What this task involves: Repeat the listing exactly. Do not carry over any pictures.
START Collected data
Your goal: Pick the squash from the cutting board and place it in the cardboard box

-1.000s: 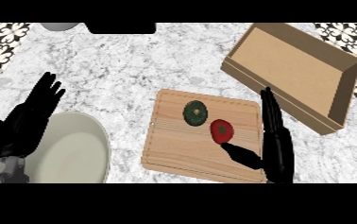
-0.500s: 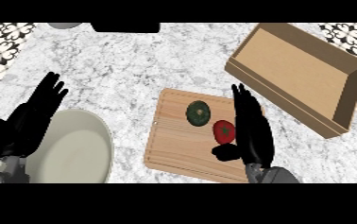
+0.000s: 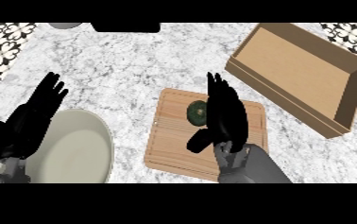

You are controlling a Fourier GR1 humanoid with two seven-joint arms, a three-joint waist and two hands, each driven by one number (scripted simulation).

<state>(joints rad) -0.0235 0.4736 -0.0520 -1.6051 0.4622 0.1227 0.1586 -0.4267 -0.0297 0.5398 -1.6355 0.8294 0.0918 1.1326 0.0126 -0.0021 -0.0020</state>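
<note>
Squash (image 3: 196, 112) lies on the cutting board (image 3: 174, 142), dark green and round, just at the left edge of my right robot hand (image 3: 226, 116), which partly covers it. A second ago this robot hand was out at the board's right side. It has since slid left across the board and now sits right over the squash, so I judge the reach is nearly finished and the grasp comes next. The fingers are straight and pointing away from me, the thumb spread out low on the left, and nothing is held. I cannot tell whether the palm touches the squash or hangs just above it. The cardboard box (image 3: 293, 72) waits beyond and to the right of this robot hand, well apart. My left robot hand (image 3: 35, 114) rests open beside the plate (image 3: 73, 147) on the bench (image 3: 125, 62).
</note>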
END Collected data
Solution for this problem:
Your goal: Pick the squash from the cutting board and place it in the cardboard box

-1.000s: 
-0.500s: 
+0.000s: 

You are controlling a Fourier GR1 humanoid with two seven-joint arms, a three-joint waist and two hands, each driven by one number (scripted simulation).

<state>(joints rad) -0.0235 0.4736 -0.0520 -1.6051 0.4622 0.1227 0.1586 -0.4267 -0.0297 0.5398 -1.6355 0.8294 0.0918 1.1326 0.0126 -0.0021 -0.0020</state>
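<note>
Squash (image 3: 196, 112) lies on the cutting board (image 3: 174, 142), dark green and round, just at the left edge of my right robot hand (image 3: 226, 116), which partly covers it. A second ago this robot hand was out at the board's right side. It has since slid left across the board and now sits right over the squash, so I judge the reach is nearly finished and the grasp comes next. The fingers are straight and pointing away from me, the thumb spread out low on the left, and nothing is held. I cannot tell whether the palm touches the squash or hangs just above it. The cardboard box (image 3: 293, 72) waits beyond and to the right of this robot hand, well apart. My left robot hand (image 3: 35, 114) rests open beside the plate (image 3: 73, 147) on the bench (image 3: 125, 62).
</note>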

Nothing remains to be added to the output.